> _WORK INSTRUCTION_
Restate the data below word for word, omitting pictures.

> _DATA PROVIDED_
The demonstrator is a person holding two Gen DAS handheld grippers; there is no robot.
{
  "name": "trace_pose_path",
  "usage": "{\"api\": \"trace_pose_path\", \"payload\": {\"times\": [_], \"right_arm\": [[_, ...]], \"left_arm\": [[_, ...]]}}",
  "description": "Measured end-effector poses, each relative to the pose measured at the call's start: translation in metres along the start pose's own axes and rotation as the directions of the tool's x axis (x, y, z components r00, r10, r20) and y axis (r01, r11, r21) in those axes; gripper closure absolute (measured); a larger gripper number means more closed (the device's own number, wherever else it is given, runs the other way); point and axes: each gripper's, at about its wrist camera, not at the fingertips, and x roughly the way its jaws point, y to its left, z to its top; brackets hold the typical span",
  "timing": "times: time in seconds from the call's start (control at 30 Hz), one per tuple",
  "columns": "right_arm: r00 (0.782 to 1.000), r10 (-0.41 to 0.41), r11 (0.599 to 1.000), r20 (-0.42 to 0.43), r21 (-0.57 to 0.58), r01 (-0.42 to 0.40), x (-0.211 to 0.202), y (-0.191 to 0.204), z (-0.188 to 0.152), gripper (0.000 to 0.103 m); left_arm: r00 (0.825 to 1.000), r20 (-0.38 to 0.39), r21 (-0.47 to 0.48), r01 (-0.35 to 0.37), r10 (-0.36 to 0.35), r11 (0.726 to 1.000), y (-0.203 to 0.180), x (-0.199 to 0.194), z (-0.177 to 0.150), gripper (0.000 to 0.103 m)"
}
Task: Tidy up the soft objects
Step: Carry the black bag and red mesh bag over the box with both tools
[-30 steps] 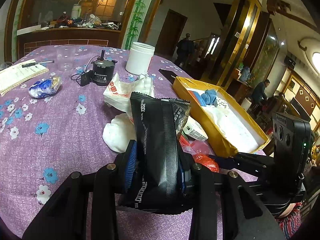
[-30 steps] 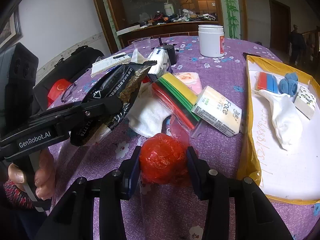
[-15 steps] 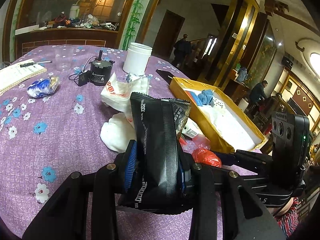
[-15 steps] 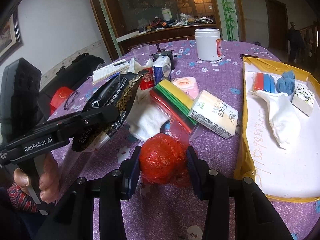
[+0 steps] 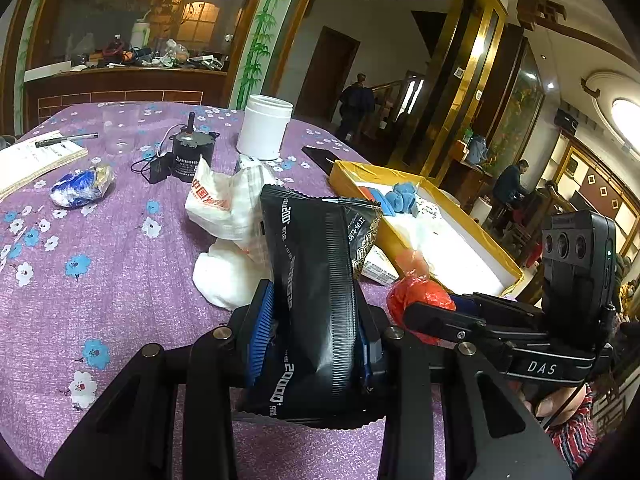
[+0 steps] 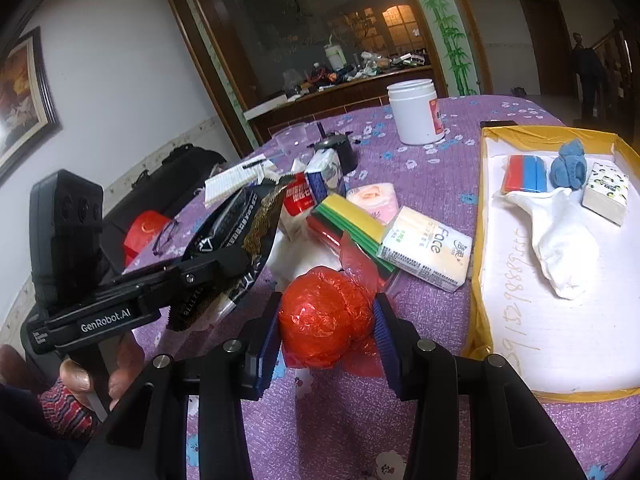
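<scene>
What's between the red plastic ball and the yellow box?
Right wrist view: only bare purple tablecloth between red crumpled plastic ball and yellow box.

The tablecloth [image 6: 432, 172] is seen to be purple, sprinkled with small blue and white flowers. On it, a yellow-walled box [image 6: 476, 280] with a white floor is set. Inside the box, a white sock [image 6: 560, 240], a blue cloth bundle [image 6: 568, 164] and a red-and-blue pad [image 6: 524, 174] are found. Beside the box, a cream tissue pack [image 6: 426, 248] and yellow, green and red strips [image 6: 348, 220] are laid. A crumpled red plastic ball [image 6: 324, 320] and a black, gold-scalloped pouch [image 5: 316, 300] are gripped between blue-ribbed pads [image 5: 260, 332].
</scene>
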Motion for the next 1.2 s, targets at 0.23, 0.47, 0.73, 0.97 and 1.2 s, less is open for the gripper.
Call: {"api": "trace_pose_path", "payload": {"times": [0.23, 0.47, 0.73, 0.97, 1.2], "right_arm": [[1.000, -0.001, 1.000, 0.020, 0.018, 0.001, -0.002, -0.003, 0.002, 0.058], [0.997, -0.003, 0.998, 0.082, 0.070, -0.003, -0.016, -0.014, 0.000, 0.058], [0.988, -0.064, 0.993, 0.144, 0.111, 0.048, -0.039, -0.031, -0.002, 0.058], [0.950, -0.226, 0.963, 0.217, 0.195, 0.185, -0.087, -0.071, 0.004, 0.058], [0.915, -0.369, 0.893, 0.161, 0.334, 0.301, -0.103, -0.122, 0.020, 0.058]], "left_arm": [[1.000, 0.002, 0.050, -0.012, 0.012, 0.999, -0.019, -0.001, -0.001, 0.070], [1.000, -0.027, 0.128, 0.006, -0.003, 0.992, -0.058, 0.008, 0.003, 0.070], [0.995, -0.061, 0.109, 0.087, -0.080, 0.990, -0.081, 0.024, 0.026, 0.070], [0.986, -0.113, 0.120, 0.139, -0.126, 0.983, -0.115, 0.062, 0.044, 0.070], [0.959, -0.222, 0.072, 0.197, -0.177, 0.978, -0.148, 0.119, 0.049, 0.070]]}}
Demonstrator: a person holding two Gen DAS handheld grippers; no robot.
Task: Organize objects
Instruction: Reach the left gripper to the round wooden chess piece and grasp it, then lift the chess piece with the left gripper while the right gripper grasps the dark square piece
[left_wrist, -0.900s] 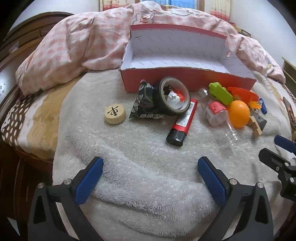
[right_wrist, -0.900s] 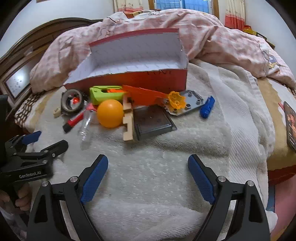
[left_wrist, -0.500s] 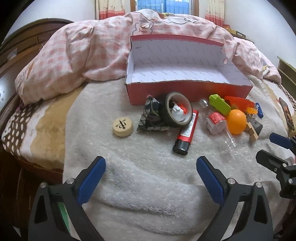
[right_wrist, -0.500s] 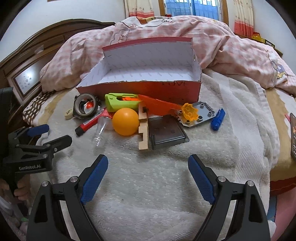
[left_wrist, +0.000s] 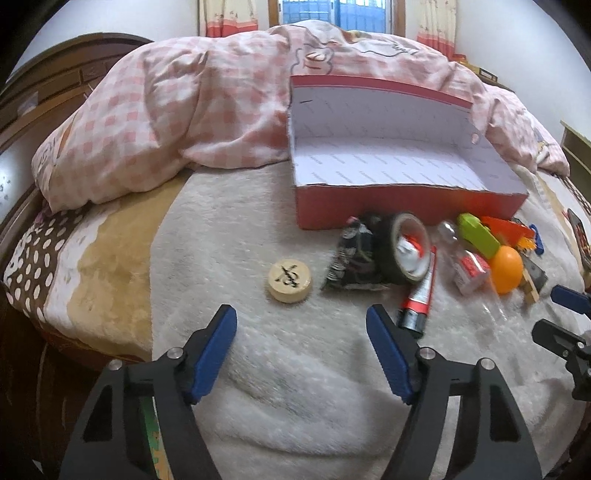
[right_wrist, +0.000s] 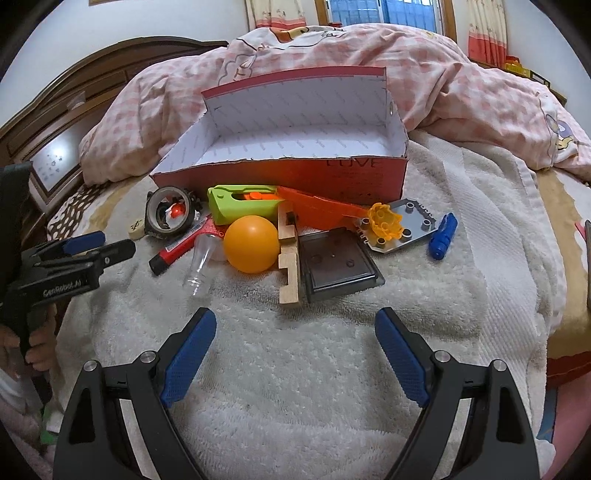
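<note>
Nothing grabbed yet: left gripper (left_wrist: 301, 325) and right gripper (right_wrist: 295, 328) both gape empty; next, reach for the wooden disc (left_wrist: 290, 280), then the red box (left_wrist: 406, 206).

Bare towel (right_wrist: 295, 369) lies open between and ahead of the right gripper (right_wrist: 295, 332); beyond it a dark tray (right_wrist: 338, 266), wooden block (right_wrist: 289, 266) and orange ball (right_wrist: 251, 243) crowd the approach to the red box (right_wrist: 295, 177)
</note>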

> _SOLUTION TO THE PROBLEM_
The demonstrator is a person holding two Gen DAS handheld grippers; there is no robot.
{
  "name": "trace_pose_path",
  "usage": "{\"api\": \"trace_pose_path\", \"payload\": {\"times\": [_], \"right_arm\": [[_, ...]], \"left_arm\": [[_, ...]]}}",
  "description": "Measured end-effector poses, each relative to the pose measured at the call's start: translation in metres along the start pose's own axes and rotation as the directions of the tool's x axis (x, y, z components r00, r10, r20) and y axis (r01, r11, r21) in those axes; gripper closure absolute (measured); a larger gripper number means more closed (the device's own number, wherever else it is given, runs the other way); point and axes: each gripper's, at about its wrist camera, not at the fingertips, and x roughly the way its jaws point, y to its left, z to its top; brackets hold the typical span",
  "timing": "times: time in seconds from the call's start (control at 30 Hz), one per tuple",
  "columns": "right_arm: r00 (0.782 to 1.000), r10 (-0.41 to 0.41), r11 (0.599 to 1.000), r20 (-0.42 to 0.43), r21 (-0.57 to 0.58), r01 (-0.42 to 0.40), x (-0.211 to 0.202), y (-0.191 to 0.204), z (-0.188 to 0.152), gripper (0.000 to 0.103 m); left_arm: r00 (0.825 to 1.000), r20 (-0.38 to 0.39), r21 (-0.47 to 0.48), r01 (-0.35 to 0.37), r10 (-0.36 to 0.35), r11 (0.726 to 1.000), y (-0.203 to 0.180), x (-0.199 to 0.194), z (-0.177 to 0.150), gripper (0.000 to 0.103 m)"
}
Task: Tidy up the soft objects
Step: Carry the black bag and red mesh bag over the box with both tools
[-30 steps] 
[-30 steps] 
[-15 steps] 
[-15 steps] 
[+0 steps] 
[+0 steps] 
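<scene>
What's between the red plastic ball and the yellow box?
Right wrist view: only bare purple tablecloth between red crumpled plastic ball and yellow box.

The tablecloth [image 6: 432, 172] is seen to be purple, sprinkled with small blue and white flowers. On it, a yellow-walled box [image 6: 476, 280] with a white floor is set. Inside the box, a white sock [image 6: 560, 240], a blue cloth bundle [image 6: 568, 164] and a red-and-blue pad [image 6: 524, 174] are found. Beside the box, a cream tissue pack [image 6: 426, 248] and yellow, green and red strips [image 6: 348, 220] are laid. A crumpled red plastic ball [image 6: 324, 320] and a black, gold-scalloped pouch [image 5: 316, 300] are gripped between blue-ribbed pads [image 5: 260, 332].
</scene>
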Motion for the next 1.2 s, targets at 0.23, 0.47, 0.73, 0.97 and 1.2 s, less is open for the gripper.
Call: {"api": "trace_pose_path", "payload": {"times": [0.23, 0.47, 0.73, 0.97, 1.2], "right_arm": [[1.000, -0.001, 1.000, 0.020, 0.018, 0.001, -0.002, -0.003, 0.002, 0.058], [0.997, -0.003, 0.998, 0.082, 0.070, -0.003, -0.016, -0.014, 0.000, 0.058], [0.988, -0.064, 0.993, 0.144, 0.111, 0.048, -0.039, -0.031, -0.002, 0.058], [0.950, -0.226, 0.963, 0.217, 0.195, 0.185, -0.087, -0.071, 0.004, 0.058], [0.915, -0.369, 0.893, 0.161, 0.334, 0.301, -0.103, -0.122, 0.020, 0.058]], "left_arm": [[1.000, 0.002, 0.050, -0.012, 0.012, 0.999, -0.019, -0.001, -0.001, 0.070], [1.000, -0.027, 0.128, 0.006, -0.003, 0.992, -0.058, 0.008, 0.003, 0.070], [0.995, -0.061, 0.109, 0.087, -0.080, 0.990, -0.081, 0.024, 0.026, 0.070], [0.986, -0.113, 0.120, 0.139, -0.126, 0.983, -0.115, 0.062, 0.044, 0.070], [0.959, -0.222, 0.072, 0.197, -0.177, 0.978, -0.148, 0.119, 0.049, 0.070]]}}
Demonstrator: a person holding two Gen DAS handheld grippers; no robot.
Task: Organize objects
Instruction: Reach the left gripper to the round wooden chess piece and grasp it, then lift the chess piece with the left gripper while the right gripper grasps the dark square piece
[left_wrist, -0.900s] 
[right_wrist, -0.900s] 
[left_wrist, -0.500s] 
[right_wrist, -0.500s] 
[left_wrist, +0.000s] 
[right_wrist, +0.000s] 
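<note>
Nothing grabbed yet: left gripper (left_wrist: 301, 325) and right gripper (right_wrist: 295, 328) both gape empty; next, reach for the wooden disc (left_wrist: 290, 280), then the red box (left_wrist: 406, 206).

Bare towel (right_wrist: 295, 369) lies open between and ahead of the right gripper (right_wrist: 295, 332); beyond it a dark tray (right_wrist: 338, 266), wooden block (right_wrist: 289, 266) and orange ball (right_wrist: 251, 243) crowd the approach to the red box (right_wrist: 295, 177)
</note>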

Nothing further is needed to complete the exercise.